▸ **EXERCISE AIM**: Beneath this instruction is a listing; print exactly the lines in it starting at the line that contains "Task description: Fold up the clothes" and going through the line that contains "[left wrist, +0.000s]".
--*--
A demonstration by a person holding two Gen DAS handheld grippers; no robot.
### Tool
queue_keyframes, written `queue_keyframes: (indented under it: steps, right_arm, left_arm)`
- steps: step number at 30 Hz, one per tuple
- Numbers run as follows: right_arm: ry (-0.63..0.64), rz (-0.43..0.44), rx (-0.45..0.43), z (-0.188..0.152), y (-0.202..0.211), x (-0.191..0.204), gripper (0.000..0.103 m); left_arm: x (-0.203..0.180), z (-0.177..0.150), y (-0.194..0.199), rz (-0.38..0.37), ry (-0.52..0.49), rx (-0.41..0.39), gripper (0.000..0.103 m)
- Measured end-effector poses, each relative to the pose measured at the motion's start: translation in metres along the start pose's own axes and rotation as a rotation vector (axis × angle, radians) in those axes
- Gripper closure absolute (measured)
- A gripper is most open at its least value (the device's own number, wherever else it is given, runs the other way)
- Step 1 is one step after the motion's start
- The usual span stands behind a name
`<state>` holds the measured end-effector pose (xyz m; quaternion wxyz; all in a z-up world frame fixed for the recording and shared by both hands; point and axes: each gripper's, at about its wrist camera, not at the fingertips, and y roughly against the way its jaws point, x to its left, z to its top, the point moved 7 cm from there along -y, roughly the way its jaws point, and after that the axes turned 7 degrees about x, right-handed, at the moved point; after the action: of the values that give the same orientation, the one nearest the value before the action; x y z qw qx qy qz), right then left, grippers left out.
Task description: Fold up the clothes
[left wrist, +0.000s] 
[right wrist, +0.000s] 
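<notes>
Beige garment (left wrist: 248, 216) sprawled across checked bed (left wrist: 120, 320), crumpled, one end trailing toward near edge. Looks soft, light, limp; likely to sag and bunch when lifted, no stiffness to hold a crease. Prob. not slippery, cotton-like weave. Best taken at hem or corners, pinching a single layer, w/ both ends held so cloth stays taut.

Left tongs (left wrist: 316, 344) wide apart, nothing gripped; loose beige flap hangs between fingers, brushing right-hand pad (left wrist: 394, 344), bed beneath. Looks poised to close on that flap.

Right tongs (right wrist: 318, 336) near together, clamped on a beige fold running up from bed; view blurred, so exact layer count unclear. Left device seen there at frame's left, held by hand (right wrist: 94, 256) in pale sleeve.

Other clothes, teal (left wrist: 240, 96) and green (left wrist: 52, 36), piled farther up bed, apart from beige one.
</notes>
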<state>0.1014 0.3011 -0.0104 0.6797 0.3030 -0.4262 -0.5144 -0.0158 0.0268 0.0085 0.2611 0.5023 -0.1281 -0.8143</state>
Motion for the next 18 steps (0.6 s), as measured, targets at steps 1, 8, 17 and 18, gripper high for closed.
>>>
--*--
▸ **EXERCISE OUTPUT**:
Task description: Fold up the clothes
[left wrist, +0.000s] 

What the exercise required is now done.